There are populations—the Kanaks, for example—who say that identity is the land you cultivate. In Yema (the term for “mother”), it is nature in its entirety that determines the present and the future. A woman, Ouardia—admirably played by the filmmaker herself—loses her favorite son, Tarek, whom she lovingly buries. He was an officer in the valley. Her other son, Ali, is fighting with the rebels in the mountains. Ouardia is in between, on the hillside, cloistered, and watched over by a one-armed man whom Ali designates to “protect” her. She is the interface between these two worlds. We will never leave this house and surrounding fields. It is here that Algeria’s tragedy is played out, in this in-between zone, a woman confronted with men’s madness.

Ouardia doesn’t hate Ali but rather the deathly ideology of which he is in the clutches and that snatched away her cherished son. To those who sow hate and death, she opposes the seeds she obstinately sows in her garden, the life that her jailor initially refuses to grant her, until he in turn becomes a son figure, espousing this logic of life. In one magnificent shot worthy of Chahine, their hands knead the at-last-irrigated land together. Ouardia does not forgive, even for Eid; she simply chooses not to give in. It takes time for the logic of life to take hold, the rhythm of the seasons, the simple gestures of laboring the land. The film thus remains in step with nature, caressing its beauty, following its rhythm. No need for music: just listening to the wind, which grows wild at times, when hatred returns. The unchanging rituals of nature and the laboring of the land answer the forty-day mourning ritual. This determination to revive life means that when her grandson arrives the grandmother knows to take care of him. Only this female consciousness can break the vicious circle of a constantly renewed violence.

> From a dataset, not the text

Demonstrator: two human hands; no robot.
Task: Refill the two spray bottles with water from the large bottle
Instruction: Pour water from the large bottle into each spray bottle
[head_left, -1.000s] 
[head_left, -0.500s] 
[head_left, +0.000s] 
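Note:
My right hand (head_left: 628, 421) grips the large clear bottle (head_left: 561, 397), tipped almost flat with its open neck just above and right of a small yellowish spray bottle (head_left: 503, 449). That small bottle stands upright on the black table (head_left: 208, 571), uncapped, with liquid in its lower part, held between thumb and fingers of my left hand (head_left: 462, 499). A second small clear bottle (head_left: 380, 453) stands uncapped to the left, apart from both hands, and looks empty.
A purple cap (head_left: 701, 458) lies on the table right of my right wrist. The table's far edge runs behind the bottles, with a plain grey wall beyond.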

From this classic story of a mother and her opposing sons, Djamila Sahraoui creates an incredibly sensitive and minimal film whose images delve deep into us and won’t let us go. Her simplicity of style does not lessen the incredible tension of the film, there from start to finish. She sparingly offers up details little by little, to such a degree that the viewer has to piece them together and choose the extent of the metaphor. Amid nature’s luminous splendor and the chiaroscuro interiors of the farm is played out the resistance of a country that, in its current state of in-betweenness, needs to rediscover the femininity and logics of life that will guarantee its future. [End Page 265]

Olivier Barlet

Olivier Barlet is a member of the Syndicat français de la critique de cinema, a delegate for Africa at the Cannes Festival Critics Week, and a film correspondent for Africultures, Continental, and Afriscope. He runs the Images plurielles collection on cinema for L’Harmattan Publishing House. His book Les Cinémas d’Afrique noire: le regard en question has been translated into English as African Cinemas: Decolonizing the Gaze (London: Zed Books), as well as into German and Italian. From 1997 to 2004, Barlet was chief editor of Africultures, an African cultural journal that features a paper edition and a website (www.africultures.com). He has also published articles in numerous journals and is a member of the African Federation of film critics (www.africine.org).

Notes

1. Original French review of film at www.africultures.com, October 11, 2012, http://www.africultures.com/php/index.php?nav=article&no=11069, accessed August 12, 2013.

2. Original French review of film at www.africultures.com, March 21, 2013, http://www.africultures.com/php/index.php?nav=article&no=11403, accessed August 12, 2013.

3. Review of film (in French) at www.africultures.com, February 2, 2013, http://www.africultures.com/php/index.php?nav=article&no=11278, accessed August 12, 2013.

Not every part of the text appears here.